Court of Criminal Appeals of Texas, 1990

Landrum v. State

Landrum v. State
Court of Criminal Appeals of Texas · Decided September 12, 1990 · Clinton
795 S.W.2d 205; 1990 Tex. Crim. App. LEXIS 211; 1990 WL 130236 (South Western Reporter, Second Series)

Landrum v. State

Opinion of the Court

PER CURIAM:

Appellant’s petitions for discretionary review refused.

Dissenting Opinion

CLINTON, Judge,

dissenting, to refusal of appellant’s petition for discretionary review.

Relying primarily on the plurality opinion in Angel v. State, 740 S.W.2d 727 (Tex.Cr.App. 1988), and certain provisions in the Texas Local Government Code, the court of appeals concluded that “DeSoto police officers have jurisdiction to conduct investigations and arrest offenders in the prevention and suppression of crime anywhere within the county, including Dallas, Texas.” Landrum v.

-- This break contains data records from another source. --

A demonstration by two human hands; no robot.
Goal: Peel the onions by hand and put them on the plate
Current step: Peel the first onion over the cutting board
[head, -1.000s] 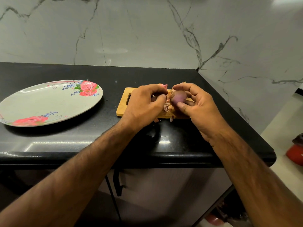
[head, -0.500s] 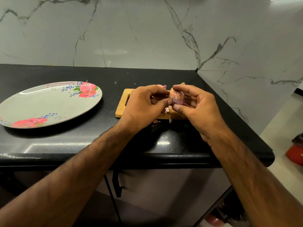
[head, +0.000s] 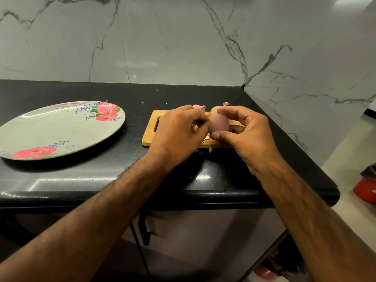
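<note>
onion [head: 218,123] pinched in right hand [head: 251,137], left hand [head: 179,135] pinching its side, above board [head: 150,137] near counter [head: 81,176] edge

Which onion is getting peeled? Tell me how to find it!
Look at the black counter, then the wooden cutting board near its right end. Above it, the right hand holds a smooth purple onion while the left hand pinches at it. The onions behind have dry skin and pointed tips.
</note>
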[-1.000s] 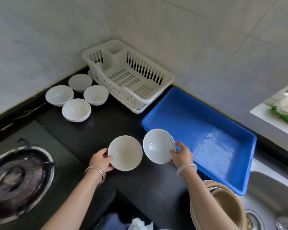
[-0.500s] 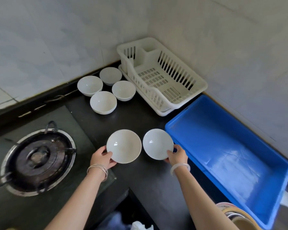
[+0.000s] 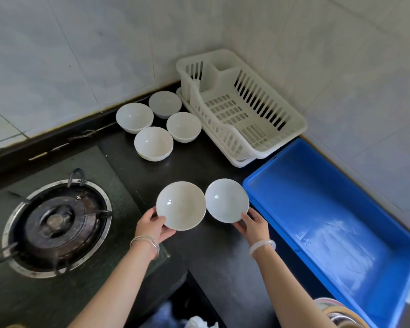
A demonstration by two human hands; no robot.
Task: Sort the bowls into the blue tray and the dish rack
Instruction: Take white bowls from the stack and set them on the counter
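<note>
Blue tray: empty, open from above. Dish rack: empty. Four bowls clustered left of rack, blocking that side.

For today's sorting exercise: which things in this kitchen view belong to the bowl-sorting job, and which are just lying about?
Part of the job:
- bowl in left hand
- bowl in right hand
- four bowls on the counter
- dish rack
- blue tray

Just lying about:
- gas burner
- striped dishes at the bottom right corner
</note>
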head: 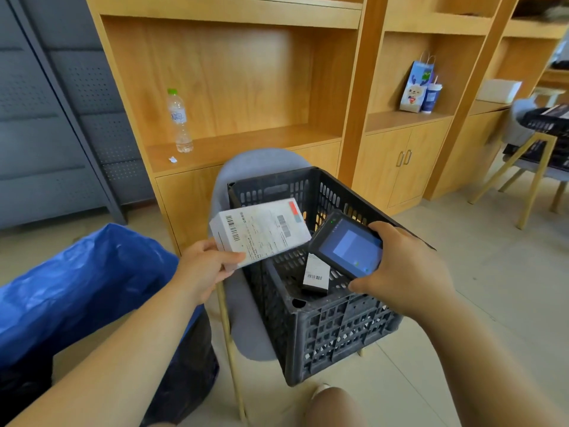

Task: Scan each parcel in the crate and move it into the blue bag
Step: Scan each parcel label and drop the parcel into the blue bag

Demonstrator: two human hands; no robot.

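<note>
**While held over the crate (338,331), a parcel (261,232) is kept beside the scanner (349,249)**

While the crate is carried on a grey chair (246,318), the white parcel is held above its left rim by the left hand (206,266). The thumb is pressed on the labelled top face and the fingers are curled beneath the near corner. The parcel is tilted, with its barcodes turned upward. Just to its right, the dark scanner is gripped by the right hand (406,272), with fingers wrapped round the far edge and the thumb laid along the near edge. Its lit blue screen is turned toward the camera. Its upper left corner is seen just beside the parcel; whether they touch cannot be told. A second parcel (315,275), dark with a white barcode label, is seen lying on the crate floor below the scanner. The blue bag (77,278) is stood open on the floor at the left, near the chair. Behind, a water bottle (179,121) is stood upright on a wooden shelf (234,146).
</note>
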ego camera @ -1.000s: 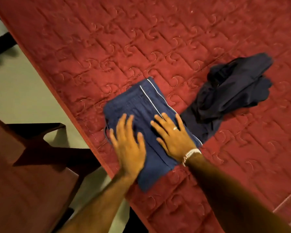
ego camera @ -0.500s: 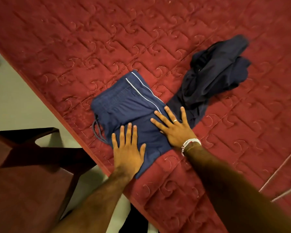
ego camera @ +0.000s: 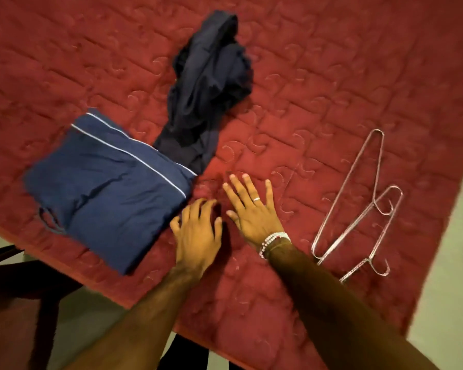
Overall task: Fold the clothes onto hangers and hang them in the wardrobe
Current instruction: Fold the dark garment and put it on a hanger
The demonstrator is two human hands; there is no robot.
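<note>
Wire hangers (ego camera: 345, 232) partly behind right forearm (ego camera: 332, 303); left hand (ego camera: 198, 236) and right hand (ego camera: 254, 212) open-fingered, empty.

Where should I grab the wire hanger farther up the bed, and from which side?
Pinch the farther hanger mid-length on its long left bar, right hand fingers coming down from the left. That stretch faces the hand and lies clear of the nearer hanger, which crosses the hook end.

Red quilted bed cover (ego camera: 332, 76) is spread over most of the frame. Pale floor (ego camera: 455, 289) is seen at right edge and bottom. Dark wooden furniture (ego camera: 11, 316) is seen lower left, kind unclear.
</note>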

State, 751 S.W.2d 530, 531-532 (Tex.App.- Dallas 1988).

To thus extend the traditional bailiwick of a municipal police force, i.e., the territorial boundaries for exercise of power and authority by its police officers, is obviously a matter of grave importance in this state; it has not been but should be settled by this Court. Tex.R.App.Pro. Rule 200(c)(2). *206See, e.g., Reamey & Harkins, Warrantless Arrest Jurisdiction: An Analysis and a Proposal, 19 St. Mary’s L.J. 857, at 877-888 (1988).

Without at all intimating what our own determination might be, I would therefore grant the petition to examine and consider the broad holding of the court of appeals.

Because the majority does not, I respectfully dissent.